London (ebi) - Wenige Tage nach dem auf öffentlicher Bühne ausgetragenen Streit mit Elton John spielt Lily Allen den Vorfall in ihrem MySpace-Blog herunter. Die angetrunkene Sängerin und der Popveteran hatten sich bei den GQ-Men Of The Year Awards zum Teil wüste Beleidigungen an den Kopf geworfen.
"Ich bin 23, war bei einer Verleihung und habe kostenlosen Champagner getrunken, wie schrecklich von mir", so Allen, betonte aber, dass sie ihren Rausch nicht verharmlosen wolle. Dennoch sei es nicht fair, sie als ungezogenes kleines Mädchen mit einem Alkoholproblem hinzustellen.
Sorge um Lily Allen
Zudem bezeichnete sie die verbalen Entgleisungen als Spaß: "Das war nicht ernst gemeint.
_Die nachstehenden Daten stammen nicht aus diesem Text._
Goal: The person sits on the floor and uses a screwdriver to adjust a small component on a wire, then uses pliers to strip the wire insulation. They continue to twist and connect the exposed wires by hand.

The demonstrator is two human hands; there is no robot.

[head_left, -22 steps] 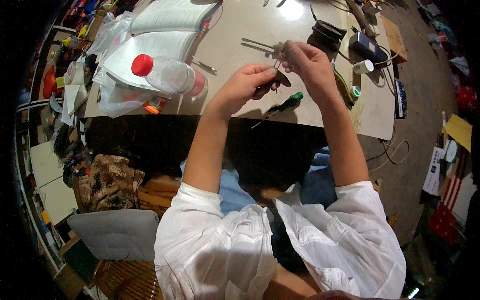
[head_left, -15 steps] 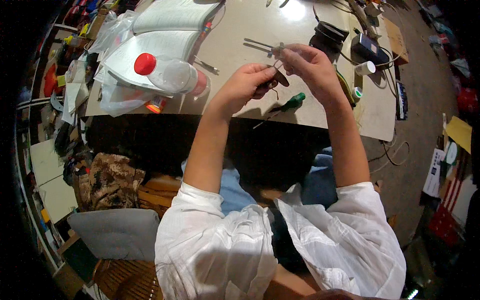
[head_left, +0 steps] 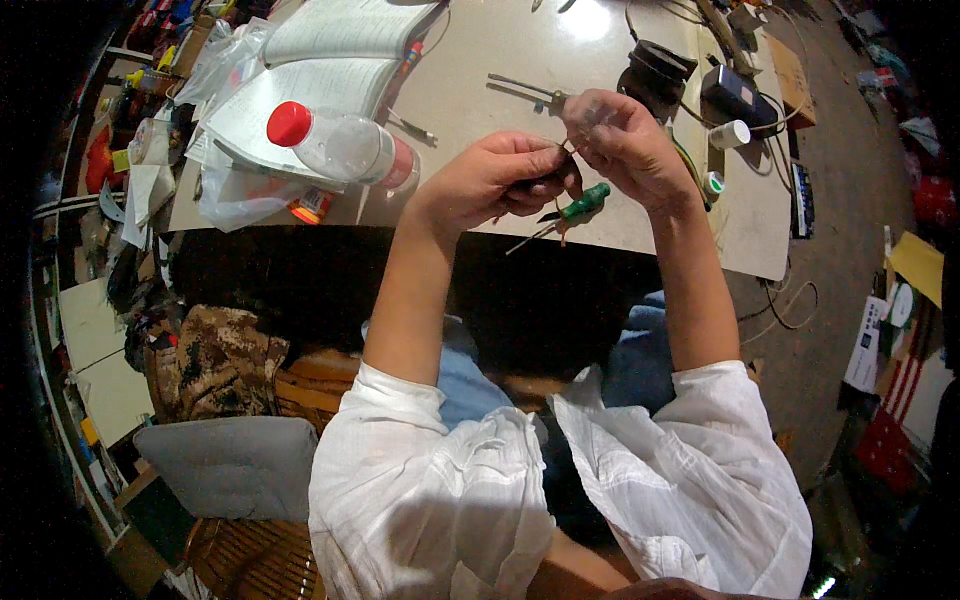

Wir sind noch immer befreundet." Elton John verkniff sich bisher einen öffentlichen Kommentar.
Im Zuge der Affäre nehmen britische Boulevardmedien den mentalen Zustand der Sängerin insgesamt ins Visier. In einem anderen Blog ließ Allen den Begriff "Selbstmord" fallen, ersetzte ihn später allerdings durch "dying inside". Enge Freunde würden sich Sorgen machen, schreibt nun der Mirror, denn die Sängerin sei momentan ziemlich down.